Sequenze di immagini, statistiche, percentuali, e l'opportunità per ogni medico coinvolto di accedervi, confrontare il caso del proprio paziente con gli altri memorizzati, servirsene come riscontro per decidere se l'intervento è indicato ed eventualmente in quali modalità, e persino simularlo parametricamente on demand.
Capire genesi, evoluzione e rischio di rottura, riconoscerne l'incidenza sul singolo individuo, simulare pressione del bisturi e resistenza cerebrale: insomma, prevenire, guarire, salvare.
Poter ridurre del 50% trattamenti spesso controproducenti, risparmiando complessivamente centinaia di milioni di euro annui.
Tutto questo grazie a dati.
Eterogenei in forma (testi, immagini, diagrammi) e contesto (tra linee guida generali e studi specifici sugli aneurismi cerebrali sia in vitro che in vivo, sino alle peculiari manifestazioni del singolo paziente), misurabili in grandezze incomparabili (dall'atomo all'organismo), ma tra loro perfettamente integrabili.
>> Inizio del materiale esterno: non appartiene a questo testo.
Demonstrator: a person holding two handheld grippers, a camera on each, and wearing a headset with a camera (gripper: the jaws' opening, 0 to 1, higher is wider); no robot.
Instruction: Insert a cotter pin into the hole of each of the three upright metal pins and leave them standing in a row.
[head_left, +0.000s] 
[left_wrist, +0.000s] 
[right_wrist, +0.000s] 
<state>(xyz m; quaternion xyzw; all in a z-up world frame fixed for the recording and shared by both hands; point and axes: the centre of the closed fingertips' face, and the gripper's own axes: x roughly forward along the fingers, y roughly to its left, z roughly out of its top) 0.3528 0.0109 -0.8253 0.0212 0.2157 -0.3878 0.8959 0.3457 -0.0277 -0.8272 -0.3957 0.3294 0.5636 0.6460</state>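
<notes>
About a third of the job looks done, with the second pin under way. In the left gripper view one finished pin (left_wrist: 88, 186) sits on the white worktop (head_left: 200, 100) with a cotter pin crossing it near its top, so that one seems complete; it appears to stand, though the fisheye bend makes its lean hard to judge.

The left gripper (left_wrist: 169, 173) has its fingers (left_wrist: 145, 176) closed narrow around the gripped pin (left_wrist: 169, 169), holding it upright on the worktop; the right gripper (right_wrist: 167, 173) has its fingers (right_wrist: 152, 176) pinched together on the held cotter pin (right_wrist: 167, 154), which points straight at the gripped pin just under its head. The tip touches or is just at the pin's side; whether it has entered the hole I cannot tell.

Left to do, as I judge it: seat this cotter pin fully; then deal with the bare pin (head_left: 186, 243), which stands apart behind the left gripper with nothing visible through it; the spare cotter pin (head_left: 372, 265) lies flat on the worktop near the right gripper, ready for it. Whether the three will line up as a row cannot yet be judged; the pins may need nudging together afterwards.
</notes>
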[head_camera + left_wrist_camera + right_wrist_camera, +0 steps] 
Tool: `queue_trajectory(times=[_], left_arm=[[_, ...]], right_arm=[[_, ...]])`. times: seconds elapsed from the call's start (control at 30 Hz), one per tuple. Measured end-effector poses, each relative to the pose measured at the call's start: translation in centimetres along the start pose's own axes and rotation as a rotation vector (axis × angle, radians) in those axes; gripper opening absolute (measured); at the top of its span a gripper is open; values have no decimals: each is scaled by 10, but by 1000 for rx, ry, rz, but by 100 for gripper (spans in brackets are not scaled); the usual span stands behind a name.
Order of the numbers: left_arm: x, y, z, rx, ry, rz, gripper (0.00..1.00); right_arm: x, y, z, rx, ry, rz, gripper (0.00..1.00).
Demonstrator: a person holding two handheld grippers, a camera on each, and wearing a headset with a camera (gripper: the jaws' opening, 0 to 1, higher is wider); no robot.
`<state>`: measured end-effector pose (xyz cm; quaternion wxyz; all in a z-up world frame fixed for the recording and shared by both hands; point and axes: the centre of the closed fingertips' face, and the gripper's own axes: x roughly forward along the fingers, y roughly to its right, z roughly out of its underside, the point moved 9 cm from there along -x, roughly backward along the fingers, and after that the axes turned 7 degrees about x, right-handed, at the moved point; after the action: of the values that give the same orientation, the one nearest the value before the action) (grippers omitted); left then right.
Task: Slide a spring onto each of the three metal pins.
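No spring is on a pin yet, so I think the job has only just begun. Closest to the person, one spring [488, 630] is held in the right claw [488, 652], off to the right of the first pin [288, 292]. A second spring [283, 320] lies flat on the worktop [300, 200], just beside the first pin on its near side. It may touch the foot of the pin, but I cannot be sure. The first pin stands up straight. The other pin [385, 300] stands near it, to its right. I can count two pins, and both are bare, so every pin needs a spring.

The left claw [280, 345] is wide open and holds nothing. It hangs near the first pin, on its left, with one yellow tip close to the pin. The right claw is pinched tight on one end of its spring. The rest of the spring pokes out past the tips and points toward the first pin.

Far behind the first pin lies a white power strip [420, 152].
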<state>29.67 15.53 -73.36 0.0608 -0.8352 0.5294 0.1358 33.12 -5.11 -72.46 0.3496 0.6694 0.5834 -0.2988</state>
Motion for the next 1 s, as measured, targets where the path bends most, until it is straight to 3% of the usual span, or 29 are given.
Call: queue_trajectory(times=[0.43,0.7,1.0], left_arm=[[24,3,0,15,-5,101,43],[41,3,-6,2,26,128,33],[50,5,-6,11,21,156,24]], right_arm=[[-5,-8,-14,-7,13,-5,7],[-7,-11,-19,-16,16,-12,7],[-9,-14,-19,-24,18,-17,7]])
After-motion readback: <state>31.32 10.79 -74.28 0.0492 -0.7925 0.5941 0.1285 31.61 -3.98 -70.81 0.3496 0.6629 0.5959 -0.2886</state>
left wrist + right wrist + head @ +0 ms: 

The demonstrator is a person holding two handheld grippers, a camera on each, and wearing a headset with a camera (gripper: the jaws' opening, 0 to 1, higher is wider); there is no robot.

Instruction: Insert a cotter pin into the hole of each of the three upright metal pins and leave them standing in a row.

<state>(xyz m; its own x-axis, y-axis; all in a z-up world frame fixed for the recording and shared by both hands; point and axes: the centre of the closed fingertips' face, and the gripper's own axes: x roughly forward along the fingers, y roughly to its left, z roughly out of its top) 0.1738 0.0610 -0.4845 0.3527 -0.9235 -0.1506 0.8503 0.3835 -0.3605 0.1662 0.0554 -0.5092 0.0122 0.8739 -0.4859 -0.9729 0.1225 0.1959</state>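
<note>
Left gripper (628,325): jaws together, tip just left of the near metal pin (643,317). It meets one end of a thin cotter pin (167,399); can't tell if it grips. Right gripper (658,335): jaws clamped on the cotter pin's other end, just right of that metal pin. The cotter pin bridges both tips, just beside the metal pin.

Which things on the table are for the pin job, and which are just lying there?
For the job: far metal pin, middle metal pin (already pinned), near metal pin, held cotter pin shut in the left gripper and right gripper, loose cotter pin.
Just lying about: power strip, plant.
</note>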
Del resto l'intero funzionamento di @neurist si basa sull'intersezione di due direttrici di integrazione, l'una verticale, relativa esclusivamente ai dati, l'altra orizzontale, istituente una trama dialogica tra ospedali e service provider. Reticoli di infrastrutture distribuite su larga scala realizzano infatti simultaneamente l'accesso e l'analisi di ingenti quantità di dati che, pur localizzati in sedi differenti, consentono persino di rintracciare l'intera storia clinica del paziente.
Dati, appunto, e dietro loro uomini. Molteplici e variamente declinati, così come la percezione, la sintesi di ogni identità.
Si proclama che fine ultimo di @neurist è salvare vite umane.
Ascoltare le parole di Martin Kohler, membro dello staff tecnico del progetto nonché ricercatore nel dipartimento di Scientific computing dell'Università di Vienna, capire se possa essere questa la via per creare una sorta di carta d'identità sanitaria valida in ogni meandro d'Europa. Cauto e ottimista, la tecnica è ormai pronta, la sfida è altrove.
"Da una prospettiva tecnica è sicuramente possibile sviluppare un'infrastruttura per una carta di identità della salute europea, ma sono aperte molte sfide. Già molto lavoro è stato fatto in questa direzione, ma le maggiori criticità sorgono dalla necessità di armonizzare i differenti sistemi legali, dalla priorità di sciogliere nodi etici, nonché dalla necessità di implementare sicurezza dei dati e privacy".
@neurist ovvia a questo ultimo problema associando i dati di ogni paziente ad una stringa alfanumerica e proibendo la condivisione di immagini in cui si possa poi riconoscere l'uomo. Sinonimi, uomini nascosti, uomini oltre il dato.
Eppure una carta di identità della salute digitalizzata proietterebbe un interessante, speculare rovesciamento prospettico: la carta in tasca, non più l'uomo dietro il dato, ma il dato oltre l'uomo.
Veronica Frigeni
Veronica Frigeni ha partecipato al progetto My Science: un'iniziativa dell'Unione Europea per favorire il dialogo tra giornalisti e ricercatori. Il suo articolo nasce dopo aver trascorso una settimana a contatto con i ricercatori del dipartimento di scienze computazionali dell'università di Vienna.
Veronica è prossima alla laurea in lettere e sta preparando la valigia per Londra, dove si fermerà un anno per studiare marketing politico e istituzionale. Collabora con l'Eco di Bergamo e segue gli eventi culturali locali.